Learn the basics of statistics and brush up on your school and university math.

  1. Derivative and function minimization
  2. Vector y matrices
  3. Probability distribution
  4. Random variables
  5. Normal distribution
  6. Z score
  7. Hypothesis testing
  8. Z test and T test
  9. Chi-square test
  10. ANOVA test
  11. Statistics F

Only basic knowledge is enough of the above topics.

Basic programming

You can select any language of your choice. I chose Python. Some fundamental concepts to know:

  1. Type of data
  2. Terms
  3. Loops
  4. Features
  5. Object-oriented programming
  6. Exceptions handling

Don't worry if you are not comfortable with these concepts at first.. After a lot of practice, will be sure.

Machine learning

Understand how the different algorithms work and how to implement them:

  1. Linear regression
  2. Logistic regression
  3. Decision tree
  4. Random forest
  5. Set, bagged, impulse
  6. XGBoost
  7. Bayes ingenuo
  8. KNN
  9. Grouping of K-stockings
  10. Hierarchical grouping
  11. DBSCAN
  12. Principal component analysis
  13. Support vector machines
  14. Time series and anomaly detection

Seasoned professionals can start with advanced Excel and other data visualization tools such as PowerBI and Tableau. You can get many platforms where you can make ML predictions without coding knowledge.

If it's cooler, start learning programming and complete some ML courses. Experiment a lot and keep working hard. Motivational word to refresh: “If ML is your passion, then i know like batman: do your office work during the day and follow your passion at night.

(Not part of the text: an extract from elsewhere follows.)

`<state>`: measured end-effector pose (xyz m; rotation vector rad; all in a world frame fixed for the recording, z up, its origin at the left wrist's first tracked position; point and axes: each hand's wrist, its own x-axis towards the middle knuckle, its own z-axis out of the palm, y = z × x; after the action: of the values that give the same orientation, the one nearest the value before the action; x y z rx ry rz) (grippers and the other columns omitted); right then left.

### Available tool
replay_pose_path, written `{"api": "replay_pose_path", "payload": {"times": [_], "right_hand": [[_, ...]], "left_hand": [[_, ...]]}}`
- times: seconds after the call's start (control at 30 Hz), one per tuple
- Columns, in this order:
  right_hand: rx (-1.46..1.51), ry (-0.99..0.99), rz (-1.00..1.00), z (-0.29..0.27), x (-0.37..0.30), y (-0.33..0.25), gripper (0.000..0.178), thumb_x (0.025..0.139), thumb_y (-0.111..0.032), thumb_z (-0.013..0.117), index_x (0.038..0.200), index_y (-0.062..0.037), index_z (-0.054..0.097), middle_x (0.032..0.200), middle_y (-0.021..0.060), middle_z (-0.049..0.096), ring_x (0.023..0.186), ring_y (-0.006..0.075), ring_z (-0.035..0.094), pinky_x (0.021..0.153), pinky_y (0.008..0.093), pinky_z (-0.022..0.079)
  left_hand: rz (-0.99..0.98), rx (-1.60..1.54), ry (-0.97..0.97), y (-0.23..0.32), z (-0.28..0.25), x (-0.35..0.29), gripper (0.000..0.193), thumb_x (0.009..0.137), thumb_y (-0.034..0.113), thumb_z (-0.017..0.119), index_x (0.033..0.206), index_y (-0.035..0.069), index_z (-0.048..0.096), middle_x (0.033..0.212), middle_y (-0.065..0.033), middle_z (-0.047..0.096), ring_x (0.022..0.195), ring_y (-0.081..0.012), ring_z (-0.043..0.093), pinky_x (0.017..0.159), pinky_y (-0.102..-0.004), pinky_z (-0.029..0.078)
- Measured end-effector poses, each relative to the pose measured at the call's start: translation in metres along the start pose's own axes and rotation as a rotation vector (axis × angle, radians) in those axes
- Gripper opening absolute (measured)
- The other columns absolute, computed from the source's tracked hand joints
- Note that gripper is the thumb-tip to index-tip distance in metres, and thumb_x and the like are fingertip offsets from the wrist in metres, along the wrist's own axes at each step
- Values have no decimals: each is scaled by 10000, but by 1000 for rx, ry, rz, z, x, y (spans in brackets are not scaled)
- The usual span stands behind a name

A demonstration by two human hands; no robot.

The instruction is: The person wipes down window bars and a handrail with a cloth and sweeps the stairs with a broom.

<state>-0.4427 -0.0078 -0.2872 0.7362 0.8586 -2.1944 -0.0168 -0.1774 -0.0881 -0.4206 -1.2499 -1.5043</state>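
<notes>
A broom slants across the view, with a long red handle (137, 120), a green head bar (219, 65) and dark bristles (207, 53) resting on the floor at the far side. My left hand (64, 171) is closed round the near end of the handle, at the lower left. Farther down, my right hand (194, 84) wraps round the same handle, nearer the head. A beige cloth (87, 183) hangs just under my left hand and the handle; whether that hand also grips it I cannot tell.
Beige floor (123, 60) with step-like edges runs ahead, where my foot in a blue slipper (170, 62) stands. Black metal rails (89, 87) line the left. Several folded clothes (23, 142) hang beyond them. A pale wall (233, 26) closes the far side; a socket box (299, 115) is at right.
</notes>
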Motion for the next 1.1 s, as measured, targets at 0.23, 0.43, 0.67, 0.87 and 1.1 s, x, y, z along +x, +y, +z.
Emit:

If you are in university, attend conferences, workshops, tech festivals, complete courses, participate in hackathons, meet as many people as you can and, the most important, enjoy the process.

Retaining what you learn

Now that you are in learning, let me share with you some tips on how to retain what you learn:

  • Practical implementation of the project. Start with a basic project and expand it. Integrate it with apps, deploy it on cloud platforms, etc.
  • Feynmann learning technique:
    • Choose a concept you want to learn about
    • Imagine you are teaching it to a sixth grader.
    • Identify the gaps in your explanation; Go back to the original material to understand it better.
    • Review and simplify
  • You can record videos of yourself explaining concepts and upload them to YouTube. In the end, will have your own video notes to refer to.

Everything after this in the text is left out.